Work to be completed: The whole of the data is to be returned without a single change.

Segment Open

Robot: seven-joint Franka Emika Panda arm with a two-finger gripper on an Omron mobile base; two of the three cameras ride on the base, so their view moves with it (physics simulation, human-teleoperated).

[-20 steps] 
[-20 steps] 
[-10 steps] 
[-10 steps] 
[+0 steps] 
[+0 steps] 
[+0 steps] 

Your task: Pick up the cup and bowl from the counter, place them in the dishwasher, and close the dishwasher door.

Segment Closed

Answer space:
Robot: seven-joint Franka Emika Panda arm with a two-finger gripper on an Omron mobile base; two of the three cameras ride on the base, so their view moves with it (physics simulation, human-teleoperated).

[-20 steps] 
[-20 steps] 
[-10 steps] 
[-10 steps] 
[+0 steps] 
[+0 steps] 
[+0 steps] 

Your task: Pick up the cup and bowl from the counter, place them in the dishwasher, and close the dishwasher door.

That concludes the response.